▶ _TASK DIRECTIONS_: After dropping the pictures, give again exactly the lines of the data from its first line through the line with "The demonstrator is", which is included as well.

[Start of section]

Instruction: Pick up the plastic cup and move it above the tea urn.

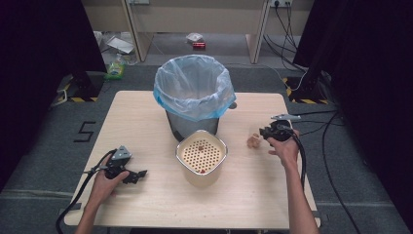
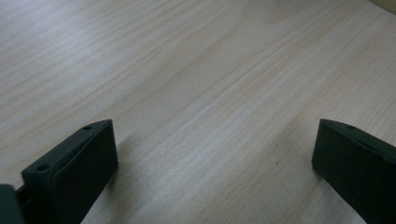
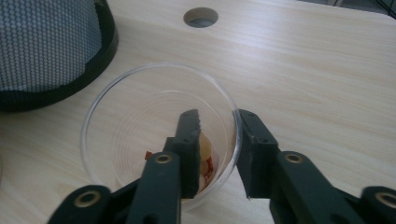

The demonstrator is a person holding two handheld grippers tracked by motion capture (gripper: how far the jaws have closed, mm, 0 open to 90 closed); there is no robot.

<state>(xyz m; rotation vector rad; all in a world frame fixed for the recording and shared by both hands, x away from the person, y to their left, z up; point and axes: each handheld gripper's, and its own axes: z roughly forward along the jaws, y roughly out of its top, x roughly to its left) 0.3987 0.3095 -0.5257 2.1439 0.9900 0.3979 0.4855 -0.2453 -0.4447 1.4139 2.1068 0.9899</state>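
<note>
My right gripper (image 3: 218,140) straddles the near wall of a clear plastic cup (image 3: 140,93); one finger sits inside the cup, the other outside against the rim, and the gap between them is narrow, so I judge the wall to be pinched or very nearly so; I cannot confirm full pad contact. The cup stands upright on the surface (image 1: 146,117), to the right of the cream perforated container (image 1: 201,157) and near the mesh bin (image 3: 51,42) with its blue bag liner (image 1: 192,85); a small reddish scrap (image 3: 208,165) lies at its bottom. I expect the cup to be very light, thin-walled and flexible; it will deform under a hard squeeze and may crack at the rim; the smooth plastic is likely slippery. The recommended hold is on the wall just below the rim, where the rolled edge stiffens it; apply moderate pressure only; keep the cup upright until it is over the bin. My left gripper (image 2: 215,154) rests low over bare surface with its fingers wide apart, holding nothing.
</note>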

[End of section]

▶ _ANSWER SPACE_:
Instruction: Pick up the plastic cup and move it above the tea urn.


The demonstrator is a person holding two handheld grippers tracked by motion capture (gripper: how far the jaws have closed, mm, 0 open to 90 closed); there is no robot.

No further output is required for this exercise.